At Westaways we only use fresh pork with deliveries every two days. This means our pork is as fresh as possible, it also means we can deep clean our storage and production areas regularly. Visitors often remark how clean everything looks but also how there is no smell of meat. As a business our original set-up and focus was to produce fresh sausages, but we landed a contract to supply 180 restaurants within a nationwide department store (now closed). They wanted frozen sausages. This gave us the volume to look at how we might produce the best quality frozen sausages and build on our expertise that we had in making fresh sausages.

We did a complete process review; how could we use the attributes of fresh meat and ensure that the Individually Quick-Frozen sausages were every bit as good as our fresh sausages? Control of temperature was key in maintaining freshness. To help this we used flake ice rather than chilled water, we cut mixing times and we even chose rusk that had a low heat of hydration. Having made the sausage, we then looked at how quickly we could get the individual sausage thoroughly frozen. We used the electron microscope at a local university to examine the interstitial ice within the sausage, we found that by careful process control we could ensure the water molecules froze in flakes rather than in blocks. This meant when cooking from frozen the ice did not transition directly to steam and so even our premium high meat content sausages in natural casing could be cooked from frozen. We still recommend collagen casing for deep fat cooking from frozen as this casing is stronger, and we under fill the casing to allow for expansion.

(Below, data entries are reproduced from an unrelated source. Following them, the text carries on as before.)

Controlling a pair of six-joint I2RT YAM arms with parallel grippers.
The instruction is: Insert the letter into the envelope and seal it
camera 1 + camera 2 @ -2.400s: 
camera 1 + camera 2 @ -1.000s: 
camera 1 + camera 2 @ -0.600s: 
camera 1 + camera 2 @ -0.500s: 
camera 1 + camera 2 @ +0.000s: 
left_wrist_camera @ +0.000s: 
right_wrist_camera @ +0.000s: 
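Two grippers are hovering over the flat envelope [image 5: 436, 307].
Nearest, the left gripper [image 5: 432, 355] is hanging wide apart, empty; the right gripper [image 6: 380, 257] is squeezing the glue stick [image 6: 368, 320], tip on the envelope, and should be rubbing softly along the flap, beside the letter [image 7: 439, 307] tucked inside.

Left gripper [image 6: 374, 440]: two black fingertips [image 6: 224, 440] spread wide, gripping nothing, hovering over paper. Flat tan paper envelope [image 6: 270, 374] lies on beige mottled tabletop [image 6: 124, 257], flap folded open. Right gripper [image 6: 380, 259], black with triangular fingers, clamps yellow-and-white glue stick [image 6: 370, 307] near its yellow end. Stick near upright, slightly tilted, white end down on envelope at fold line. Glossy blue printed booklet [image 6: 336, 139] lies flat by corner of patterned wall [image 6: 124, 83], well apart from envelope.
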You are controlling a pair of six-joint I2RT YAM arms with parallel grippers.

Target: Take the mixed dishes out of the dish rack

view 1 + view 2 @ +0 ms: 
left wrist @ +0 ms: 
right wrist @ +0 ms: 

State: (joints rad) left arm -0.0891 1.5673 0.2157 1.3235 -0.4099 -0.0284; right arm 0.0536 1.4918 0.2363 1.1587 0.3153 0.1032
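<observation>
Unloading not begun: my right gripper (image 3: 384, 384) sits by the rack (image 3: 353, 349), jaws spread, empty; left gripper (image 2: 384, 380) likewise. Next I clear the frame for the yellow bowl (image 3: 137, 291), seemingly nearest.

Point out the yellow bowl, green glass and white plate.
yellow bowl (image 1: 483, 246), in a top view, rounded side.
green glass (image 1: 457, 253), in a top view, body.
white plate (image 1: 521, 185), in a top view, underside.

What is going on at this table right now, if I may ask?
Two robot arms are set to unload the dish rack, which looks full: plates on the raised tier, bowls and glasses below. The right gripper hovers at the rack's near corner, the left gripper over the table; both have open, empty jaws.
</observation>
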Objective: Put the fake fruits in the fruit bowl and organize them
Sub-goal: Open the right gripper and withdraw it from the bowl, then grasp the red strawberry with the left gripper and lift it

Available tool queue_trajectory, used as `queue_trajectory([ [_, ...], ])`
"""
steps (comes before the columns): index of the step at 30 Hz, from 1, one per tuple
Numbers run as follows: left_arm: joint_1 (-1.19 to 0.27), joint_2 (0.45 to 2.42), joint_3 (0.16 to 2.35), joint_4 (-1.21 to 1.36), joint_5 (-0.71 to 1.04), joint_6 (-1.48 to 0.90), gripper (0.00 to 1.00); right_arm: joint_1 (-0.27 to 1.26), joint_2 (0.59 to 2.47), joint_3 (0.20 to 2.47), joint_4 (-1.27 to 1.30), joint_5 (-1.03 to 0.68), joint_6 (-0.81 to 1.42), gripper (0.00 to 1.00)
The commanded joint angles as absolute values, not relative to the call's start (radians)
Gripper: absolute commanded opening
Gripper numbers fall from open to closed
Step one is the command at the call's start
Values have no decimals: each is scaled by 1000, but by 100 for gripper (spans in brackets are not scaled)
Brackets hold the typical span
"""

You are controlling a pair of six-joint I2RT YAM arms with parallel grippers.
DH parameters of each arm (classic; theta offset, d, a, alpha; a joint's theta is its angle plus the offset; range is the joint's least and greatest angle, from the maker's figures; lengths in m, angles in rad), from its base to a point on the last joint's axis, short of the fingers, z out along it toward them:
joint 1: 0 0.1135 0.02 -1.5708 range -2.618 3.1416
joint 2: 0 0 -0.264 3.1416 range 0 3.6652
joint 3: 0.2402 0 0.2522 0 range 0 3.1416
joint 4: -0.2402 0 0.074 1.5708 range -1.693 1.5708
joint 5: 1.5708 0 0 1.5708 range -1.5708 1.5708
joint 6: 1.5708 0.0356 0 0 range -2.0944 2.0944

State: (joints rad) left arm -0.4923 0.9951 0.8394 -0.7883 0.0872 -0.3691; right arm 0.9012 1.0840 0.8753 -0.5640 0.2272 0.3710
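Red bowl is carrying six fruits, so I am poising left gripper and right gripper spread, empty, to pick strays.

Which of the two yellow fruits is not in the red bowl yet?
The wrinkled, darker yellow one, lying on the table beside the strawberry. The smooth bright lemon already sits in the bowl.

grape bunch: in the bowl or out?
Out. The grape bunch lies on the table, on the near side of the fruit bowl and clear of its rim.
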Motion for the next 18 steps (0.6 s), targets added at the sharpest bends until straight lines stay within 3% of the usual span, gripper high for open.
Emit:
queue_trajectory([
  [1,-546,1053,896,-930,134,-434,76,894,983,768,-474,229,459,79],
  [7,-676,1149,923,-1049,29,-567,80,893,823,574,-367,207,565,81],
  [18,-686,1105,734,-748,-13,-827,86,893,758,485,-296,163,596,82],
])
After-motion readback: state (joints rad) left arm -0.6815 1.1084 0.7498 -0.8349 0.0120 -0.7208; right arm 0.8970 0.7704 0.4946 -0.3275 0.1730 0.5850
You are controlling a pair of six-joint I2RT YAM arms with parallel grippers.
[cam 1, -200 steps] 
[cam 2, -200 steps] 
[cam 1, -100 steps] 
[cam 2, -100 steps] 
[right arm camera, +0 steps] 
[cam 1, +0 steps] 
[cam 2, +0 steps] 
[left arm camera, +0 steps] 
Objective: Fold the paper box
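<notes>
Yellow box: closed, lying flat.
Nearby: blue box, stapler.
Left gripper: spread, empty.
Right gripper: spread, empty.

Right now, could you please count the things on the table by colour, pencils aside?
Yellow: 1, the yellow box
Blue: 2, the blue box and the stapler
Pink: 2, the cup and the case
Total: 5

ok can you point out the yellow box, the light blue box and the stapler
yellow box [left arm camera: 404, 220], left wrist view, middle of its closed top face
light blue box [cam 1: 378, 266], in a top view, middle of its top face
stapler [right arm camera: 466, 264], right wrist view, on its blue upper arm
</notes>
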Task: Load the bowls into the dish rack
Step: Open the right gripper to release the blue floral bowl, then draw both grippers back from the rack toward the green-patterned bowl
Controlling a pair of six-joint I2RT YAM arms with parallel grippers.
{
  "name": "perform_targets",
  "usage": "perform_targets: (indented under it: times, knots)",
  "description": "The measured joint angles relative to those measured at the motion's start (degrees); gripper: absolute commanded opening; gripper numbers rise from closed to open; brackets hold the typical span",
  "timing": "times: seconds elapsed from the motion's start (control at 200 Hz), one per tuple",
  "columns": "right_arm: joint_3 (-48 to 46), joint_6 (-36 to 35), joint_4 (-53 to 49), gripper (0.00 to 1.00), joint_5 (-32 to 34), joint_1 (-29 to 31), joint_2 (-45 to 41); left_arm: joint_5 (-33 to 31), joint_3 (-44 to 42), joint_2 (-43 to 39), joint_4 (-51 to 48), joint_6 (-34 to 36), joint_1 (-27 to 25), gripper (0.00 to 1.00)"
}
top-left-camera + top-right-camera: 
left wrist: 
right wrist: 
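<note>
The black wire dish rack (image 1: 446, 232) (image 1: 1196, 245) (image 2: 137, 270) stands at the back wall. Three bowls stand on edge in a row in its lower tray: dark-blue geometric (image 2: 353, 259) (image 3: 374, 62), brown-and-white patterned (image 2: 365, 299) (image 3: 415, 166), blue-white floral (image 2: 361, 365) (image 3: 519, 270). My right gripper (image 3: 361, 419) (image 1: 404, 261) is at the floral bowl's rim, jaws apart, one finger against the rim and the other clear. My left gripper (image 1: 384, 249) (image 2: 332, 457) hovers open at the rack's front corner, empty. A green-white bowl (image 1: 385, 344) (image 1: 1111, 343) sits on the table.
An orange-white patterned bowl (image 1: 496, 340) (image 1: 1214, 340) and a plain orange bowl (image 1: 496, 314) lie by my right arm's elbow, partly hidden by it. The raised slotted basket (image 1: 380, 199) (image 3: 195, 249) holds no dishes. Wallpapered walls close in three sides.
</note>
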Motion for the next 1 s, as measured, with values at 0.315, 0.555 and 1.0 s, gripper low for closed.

Now we believe no one can offer fresher frozen sausages.

Sustainability is a game changer today and we need to all make changes. At Westaways we have added a couple of other features to our frozen sausages to add further value. On the packaging we have ensured our outer cases are recyclable and made from recycled materials and we have changed to using brown paper tape rather than vinyl tape. In an industry first, our polythene bag inside the outer box is now made from certified home compostable potato starch. It is 21 microns thick and tough, ideal to also use as a food caddy waste liner. On logistics as well as fitting nearly 820kg on a single pallet, we offer a “click and collect” service from our factory for local distributors to collect mixed consignments of any of our 15 best selling frozen lines with no minimum order. This saves our distributors holding stock of slower moving lines and in doing so wasting freezer space and cost.

We would suggest our frozen sausages offer our distributors and professional caterers many advantages, and they will be normally cheaper than fresh.

Maybe you should upgrade to using Westaways frozen sausages?